投函者(三井千絵)

 

9月から非財務開示フレームワークの動きが加速している。「非財務には自主的なフレームワークがいくつもあり、企業にとってはあれこれ対応させられて非常に負担」という声が聞かれるようになってから何年にもなるが、9月にIIRC、SASB、CDP、CDSB、GRIが共同で、それぞれの考え方の違いやターゲット領域について整理した「The comprehensive corporate reporting」というレポートを発表すると、今度はIFRS財団が「IFRS財団の下に新しいサステナビリティ・スタンダード・ボード(SSB)を設立する」ことを問うコンサルテーションを開始した。この意見募集の期限である12月末を目指し、様々な議論が行われている。そのコンサルテーションには“現在は多くの団体がそれぞれ固有の基準を提供し、対象もカバー範囲もそれぞれで、気候変動などが世界的な問題となっている今、情報の分断が世界的に拡大し、かつ企業の負担になっている”といった問題が掲げられていた。

 

新Value Reporting Foundation

IFRS財団のコンサルテーションが始まってから、世界中から比較的これを歓迎する意見が多く聞かれている。IFRS財団は、財務報告基準の開発で長い経験があるIASBをもち、世界中のレギュレーターとのネットワークがある。しかし一方で、非財務情報に対し経験のないIFRS財団が“どのように非財務のフレームを開発するのか”、“市場ですでに受け入れられているGRIやSASB、IIRCとどのように協力していけるのか”が注目されていた。
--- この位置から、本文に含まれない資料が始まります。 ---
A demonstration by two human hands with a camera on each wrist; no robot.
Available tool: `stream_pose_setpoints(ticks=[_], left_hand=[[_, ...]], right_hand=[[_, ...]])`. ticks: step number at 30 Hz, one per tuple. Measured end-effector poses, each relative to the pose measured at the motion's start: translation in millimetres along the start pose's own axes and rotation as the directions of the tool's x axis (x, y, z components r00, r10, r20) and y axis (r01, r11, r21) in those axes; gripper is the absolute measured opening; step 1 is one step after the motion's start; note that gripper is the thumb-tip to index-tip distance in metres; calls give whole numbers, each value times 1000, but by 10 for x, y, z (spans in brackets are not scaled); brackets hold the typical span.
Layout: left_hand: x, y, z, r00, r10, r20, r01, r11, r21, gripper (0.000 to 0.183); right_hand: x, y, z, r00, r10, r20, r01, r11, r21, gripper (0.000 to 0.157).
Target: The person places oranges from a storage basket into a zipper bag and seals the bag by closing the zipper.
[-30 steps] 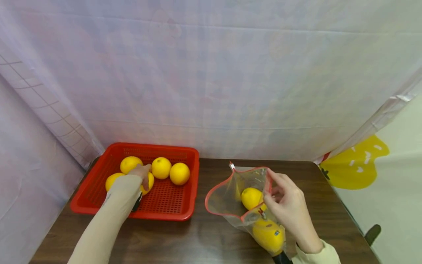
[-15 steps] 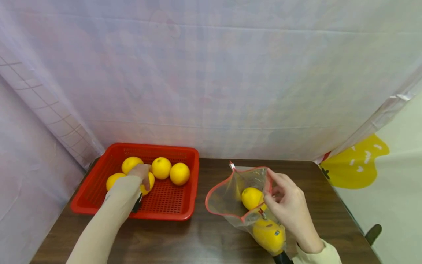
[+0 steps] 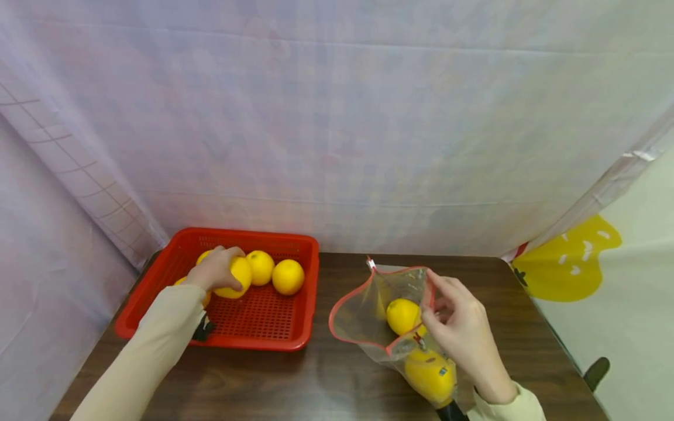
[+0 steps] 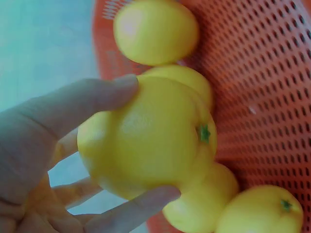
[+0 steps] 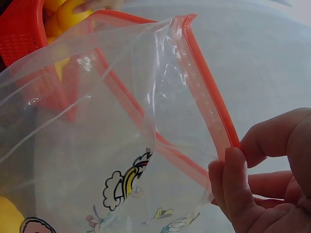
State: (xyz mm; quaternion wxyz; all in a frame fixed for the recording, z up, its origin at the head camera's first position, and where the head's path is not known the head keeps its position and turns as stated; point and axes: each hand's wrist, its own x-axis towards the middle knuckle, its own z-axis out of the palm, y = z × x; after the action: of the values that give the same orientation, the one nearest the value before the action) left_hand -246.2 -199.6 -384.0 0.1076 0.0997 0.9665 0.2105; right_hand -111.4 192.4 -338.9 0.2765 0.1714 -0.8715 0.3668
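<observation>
My left hand (image 3: 215, 270) grips a yellow orange (image 4: 146, 136) with thumb and fingers spread around its sides. A small green stem mark shows on the fruit. It is held above the red basket (image 3: 258, 344), over several other oranges (image 3: 288, 277). At the right, my right hand (image 3: 462, 321) pinches the red zip edge of a clear zip bag (image 3: 350, 318), whose mouth gapes toward the left. Inside the bag lie yellow oranges (image 3: 402, 316). Cartoon prints on the plastic show in the right wrist view.
The basket and bag stand on a dark wooden table (image 3: 337, 380), with a strip of tabletop between them. A pale curtain (image 3: 337, 146) hangs behind the table. Black straps (image 3: 451, 411) sit around the wrists.
My left hand has lifted an orange up from among the others in the basket and drawn slightly left. The right hand and bag stay in place.
</observation>
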Motion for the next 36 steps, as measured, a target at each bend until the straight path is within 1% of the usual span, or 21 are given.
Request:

その様な中11月25日、IIRCとSASBは合併の意向であることをそれぞれプレスリリースした。新しい組織名をValue Reporting Foundationとし、統合されたフレームワークを提供するということだ。(プレスリリース SASB側)声明には次の様に書かれている「情報はすぐれた意思決定の生命線である。資本市場は企業価値創造に関連する情報を渇望しているが、断片化されたレポートの状況から得られた情報を消化することは簡単ではない」そのために2団体は合併し、その開示フレームをひとつに統合していく・・・ということだ。

 

二つの価値観の違い

とはいえ、2つの団体はそれぞれ異なる価値を提供してきた。IIRCは6キャピタルという非常に大きい原則を掲げ、(人的資本など)財務諸表に反映しないけれども将来企業に収益をもたらすものを“資本”と呼びそれを表すことで非財務の開示のフレームを構築していった。とても重要なことを述べている一方でわかりづらいとも言われている。SASBは逆にボトムアップベースで、投資家と企業が必要な情報を積み上げてフレームを構築した。そのために77業種にもわかれたフレームがあり「使いやすい」と言われている。投資家側も企業の評価の仕方はそれぞれであり、IIRCのようなフレームで企業価値を分析する人もいれば、SASBのように同じ業種の中で、何が重要かをベストプラクティスの様に知りたい人もいる。SASBが使いやすいという投資家もいる一方で、“業種ごとで積み上げ型の基準は、何かを見落とすリスクがある“といった懸念を示す人もいる。今回の統合を歓迎する人がいる一方で、2つが1つになるということは、もしかしたら好んでいた部分が変わってしまうかもしれない・・・という不安を感じる人もあるのではないだろうか。開示には地域性やその土地の習慣もあり、数十年たってもいまだに財務報告ですら世界で1つになっていないことからも、そのような様々な思いが推察される。

 

未来の企業報告

この発表により、年末のIFRS財団のコンサルテーションへ寄せられる意見になんらかの変化が見られるかもしれない。たとえばこれまでは、”異なる開示フレームがあって困っていた、IFRS財団の新SSBに期待する”、とだけ回答しようとしていた団体や個人が、IIRCとSASBという非常に異なる性質を持ち合わせた団体の合併のニュースを聞いて、”IFRS財団も単独でSSBをはじめるより、まず既存団体と協調すべきだ”という意見を送ろうと、考えを変えることはありえるだろうか?

財務情報の世界であっても、IASBとFASBの間でも基準に違いがあり、今年は子会社がIFRSで減損をし、親会社が連結する時US-GAAPであったため減損をしなかった・・という事例も見られた。このように異なる地域で基準を揃えていくのは非常に難しい。IIRCとSASBの決断には相当な議論もあっただろうし、今後もそれは続くだろう。しかしこれまでも“今IFRS財団が新しいSSBを作っても、ひとつ非財務フレームワークが増えるだけ“という見方もある中で、IFRS財団のコンサルテーションが終わる前、このタイミングで統合を決断した2団体は、「非財務報告のフレームワークは今、統合していかなければならない」という強いメッセージを世の中に送ったのではないだろうか。

IFRS財団のコンサルテーションが終わるまで、あと1ヶ月ある。この機会に日本でも多くの議論を行い、多くの意見を送って議論に参加していくことが重要ではないだろうか。